This week, TikTok sent a message that every 20-something is familiar with: Why are you ghosting me? While TikTok was seemingly all the Trump administration could talk about in late summer, the stress of the election—and the fact that Donald Trump was not elected to a second term—may have shifted their priorities a little bit. According to The Verge, TikTok hasn’t heard any updates about the ban in weeks. And with Joe Biden taking over on January 20, the app’s future is somehow even cloudier. 

While a deal between TikTok, Oracle, and Walmart was approved in September, it still hasn’t been solidified, and today marks the November 12 deadline the company was given to sort itself out, before three TikTok creators successfully sued for a preliminary injunction.
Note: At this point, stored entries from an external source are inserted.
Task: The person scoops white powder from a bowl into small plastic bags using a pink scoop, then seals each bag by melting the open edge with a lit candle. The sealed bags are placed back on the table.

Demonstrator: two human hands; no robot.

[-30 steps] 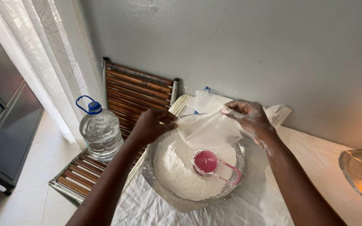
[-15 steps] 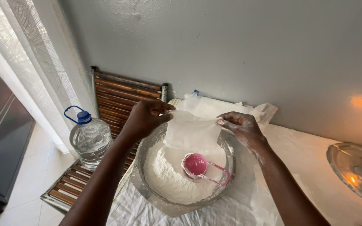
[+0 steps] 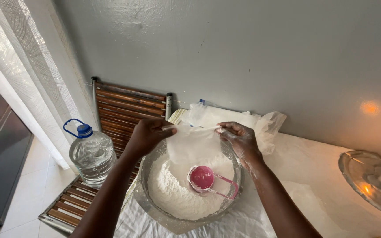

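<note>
Bag (image 3: 193, 143): thin translucent plastic, held stretched between both hands just above the far side of a metal bowl (image 3: 155, 211). Left hand (image 3: 146, 134) pinches the top-left edge, fingers closed on the film; right hand (image 3: 241, 139) pinches the top-right edge, fingers also closed on it. Bag hangs limp below the stretched rim, lower part draping toward the flour (image 3: 173, 194) heaped in the bowl.

Handling judgement: film is very light, fully floppy, no stiffness of its own, so it only keeps shape under tension between two grips. Likely slick where dusted with flour; the right hand's fingers look powdered, so grip there may slip. Best hold is the top hem, both corners, as now. Tears easily if pulled hard.

Pink measuring cup (image 3: 203, 177) sits in the flour, handle pointing right, just below the bag, apart from both hands.

Nearby: water bottle (image 3: 92, 154) with blue cap on a slatted wooden chair (image 3: 124, 110), left of the bowl. More crumpled plastic (image 3: 261, 123) lies behind, against the wall.
</note>
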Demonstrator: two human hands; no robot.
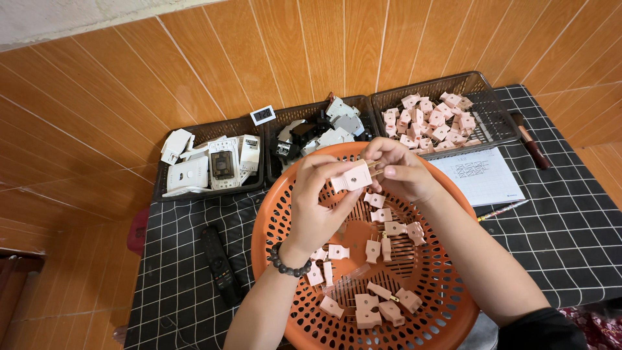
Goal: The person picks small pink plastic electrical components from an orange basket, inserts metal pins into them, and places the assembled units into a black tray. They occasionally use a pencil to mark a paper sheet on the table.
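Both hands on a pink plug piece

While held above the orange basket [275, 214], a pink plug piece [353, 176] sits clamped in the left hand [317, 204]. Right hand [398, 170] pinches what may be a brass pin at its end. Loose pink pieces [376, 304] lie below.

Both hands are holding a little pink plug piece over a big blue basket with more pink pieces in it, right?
Not quite: the basket is orange, not blue. The head view shows it. The rest holds: the left hand and the right hand both hold a little pink plug piece over that big round basket, and more pink pieces lie inside it.
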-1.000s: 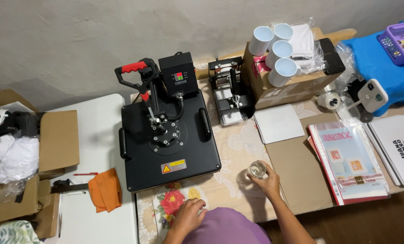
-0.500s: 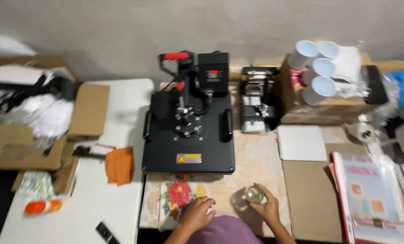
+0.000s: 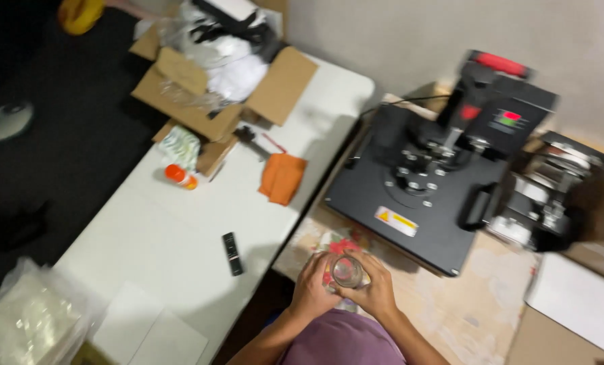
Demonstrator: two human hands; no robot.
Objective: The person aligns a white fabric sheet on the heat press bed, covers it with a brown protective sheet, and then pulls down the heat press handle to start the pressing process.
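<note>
Plenty of open room on the white table [image 3: 173, 243]: only a small black remote [image 3: 232, 253] lies near its right edge. Farther back it gets crowded, with an orange cloth [image 3: 283, 178], an orange-capped bottle [image 3: 179, 177] and an open cardboard box [image 3: 221, 81] at the far end. Straight ahead, the black heat press [image 3: 427, 182] blocks the way, leaving a narrow strip of paper-covered desk [image 3: 471, 304] before it.

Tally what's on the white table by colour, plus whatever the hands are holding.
Orange: 2, cloth and bottle cap
Black: 1, remote
Brown: 1, open cardboard box
Clear: 2, plastic bag and glass, held by left hand and right hand
Total: 6
</note>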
TikTok itself requested a 30-day extension to extricate itself from Chinese ownership, but quite literally has not heard back. 
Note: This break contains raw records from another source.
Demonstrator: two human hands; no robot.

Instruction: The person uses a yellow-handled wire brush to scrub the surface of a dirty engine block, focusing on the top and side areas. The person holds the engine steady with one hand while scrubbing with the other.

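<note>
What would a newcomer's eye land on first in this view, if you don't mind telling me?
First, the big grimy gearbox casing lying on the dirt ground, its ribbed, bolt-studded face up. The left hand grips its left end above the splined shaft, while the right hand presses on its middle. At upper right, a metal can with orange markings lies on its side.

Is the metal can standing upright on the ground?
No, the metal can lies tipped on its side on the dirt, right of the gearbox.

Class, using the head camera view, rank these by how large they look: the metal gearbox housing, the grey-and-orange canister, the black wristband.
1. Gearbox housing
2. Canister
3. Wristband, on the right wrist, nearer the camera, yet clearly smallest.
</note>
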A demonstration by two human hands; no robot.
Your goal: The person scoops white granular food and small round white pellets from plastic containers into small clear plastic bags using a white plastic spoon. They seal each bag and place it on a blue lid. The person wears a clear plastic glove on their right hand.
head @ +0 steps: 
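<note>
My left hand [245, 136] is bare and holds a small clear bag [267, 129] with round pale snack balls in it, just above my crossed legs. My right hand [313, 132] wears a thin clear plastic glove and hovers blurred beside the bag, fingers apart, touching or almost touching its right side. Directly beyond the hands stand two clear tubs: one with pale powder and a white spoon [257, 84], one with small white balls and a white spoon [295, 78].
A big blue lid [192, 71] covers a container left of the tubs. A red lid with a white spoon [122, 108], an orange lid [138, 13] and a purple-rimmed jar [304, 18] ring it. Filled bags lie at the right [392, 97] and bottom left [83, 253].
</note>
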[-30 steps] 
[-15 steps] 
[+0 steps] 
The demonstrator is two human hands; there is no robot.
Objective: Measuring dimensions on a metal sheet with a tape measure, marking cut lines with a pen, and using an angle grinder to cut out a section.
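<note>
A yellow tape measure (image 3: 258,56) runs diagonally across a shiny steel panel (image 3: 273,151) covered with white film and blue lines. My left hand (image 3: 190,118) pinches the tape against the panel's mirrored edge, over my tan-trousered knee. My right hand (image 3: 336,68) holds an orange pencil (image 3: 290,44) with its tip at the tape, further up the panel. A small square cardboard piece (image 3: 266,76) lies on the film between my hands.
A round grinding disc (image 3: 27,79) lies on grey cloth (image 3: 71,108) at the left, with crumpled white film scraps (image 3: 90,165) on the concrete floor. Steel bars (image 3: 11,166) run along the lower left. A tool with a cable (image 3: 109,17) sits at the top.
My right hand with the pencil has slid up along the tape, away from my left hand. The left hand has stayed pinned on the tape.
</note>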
“Facing continual new requests and no clarity on whether our proposed solutions would be accepted, we requested the 30-day extension that is expressly permitted in the August 14 order,” TikTok said in a statement to The Verge. “Today, with the November 12 CFIUS deadline imminent and without an extension in hand, we have no choice but to file a petition in court to defend our rights and those of our more than 1,500 employees in the US. We remain committed to working with the Administration—as we have all along—to resolve the issues it has raised, but our legal challenge today is a protection to ensure these discussions can take place.”
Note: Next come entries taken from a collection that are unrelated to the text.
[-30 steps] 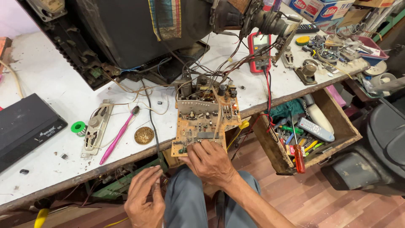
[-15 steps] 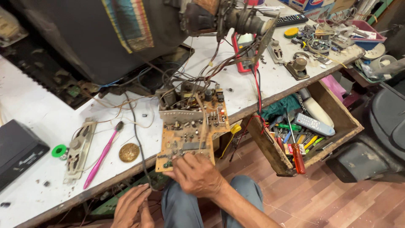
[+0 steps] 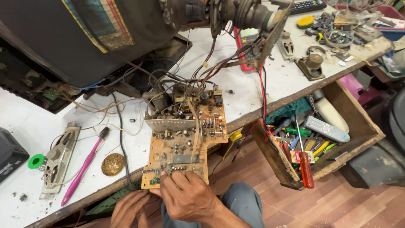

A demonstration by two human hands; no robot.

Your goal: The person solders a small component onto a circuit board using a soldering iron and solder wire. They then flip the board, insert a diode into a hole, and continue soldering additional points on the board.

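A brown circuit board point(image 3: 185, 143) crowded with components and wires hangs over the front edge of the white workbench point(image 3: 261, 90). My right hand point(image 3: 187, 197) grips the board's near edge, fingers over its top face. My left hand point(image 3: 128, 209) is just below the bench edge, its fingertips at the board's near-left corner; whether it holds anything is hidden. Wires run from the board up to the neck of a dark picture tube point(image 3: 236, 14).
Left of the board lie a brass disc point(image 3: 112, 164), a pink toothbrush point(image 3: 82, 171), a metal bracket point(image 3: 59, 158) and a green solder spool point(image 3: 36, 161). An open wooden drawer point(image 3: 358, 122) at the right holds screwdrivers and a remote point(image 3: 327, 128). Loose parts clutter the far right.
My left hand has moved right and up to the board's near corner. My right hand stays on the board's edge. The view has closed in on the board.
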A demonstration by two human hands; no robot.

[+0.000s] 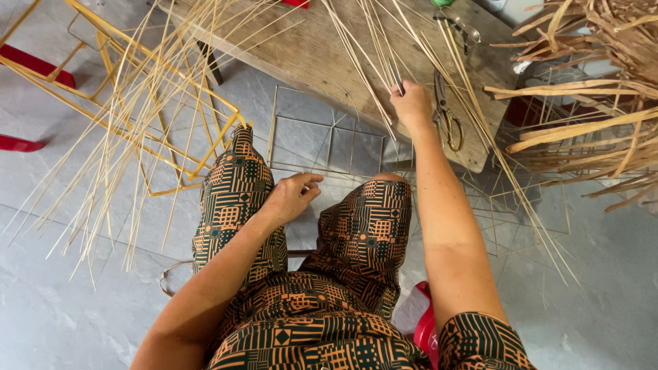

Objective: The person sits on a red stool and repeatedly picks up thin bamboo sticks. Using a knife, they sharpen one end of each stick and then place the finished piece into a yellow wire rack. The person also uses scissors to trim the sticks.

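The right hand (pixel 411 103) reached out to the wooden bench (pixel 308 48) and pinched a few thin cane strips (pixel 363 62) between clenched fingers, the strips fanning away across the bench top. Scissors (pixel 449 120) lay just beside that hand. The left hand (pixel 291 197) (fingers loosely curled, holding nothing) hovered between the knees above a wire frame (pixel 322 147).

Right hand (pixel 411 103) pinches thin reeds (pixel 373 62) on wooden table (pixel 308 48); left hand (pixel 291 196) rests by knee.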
At this point, it may be more productive to contemplate not what Trump will do with TikTok in his remaining months, but how Joe Biden will handle the app over the next four years. The President-elect instructed his campaign staffers to delete TikTok over the summer, in line with the DNC’s warnings to tread lightly around the app. And according to the Biden Digital Coalition’s Olivia Sullivan, the campaign declined to put Biden himself on the platform. 

“I was definitely bothering them, like, ‘We have to connect with Gen-Z voters,’” Sullivan recently told me in a phone call. “The Trump TikTok pages have 1.5 million followers. They've been promoting Trump for the last two years on the app and there was basically no presence for Joe Biden.”

Biden’s transition team does, however, include employees from companies like Airbnb, Amazon, Dell, Dropbox, LinkedIn, Lyft, Salesforce, Stripe, and Uber, suggesting that technology is a priority for his administration. 

“I think that it’s a matter of genuine concern that TikTok, a Chinese operation, has access to over 100 million young people particularly in the United States of America,” Biden told reporters at a campaign stop in Minnesota in September.

TikTok has repeatedly denied accusations that it shares American user data with its Chinese owner, Bytedance, and the CIA also found no evidence to suggest it does. While that may not have been good enough for Trump, it’s likely Biden will take those facts a little more seriously. 

In other words, Trump may be telling TikTok, “It’s not you. It’s me."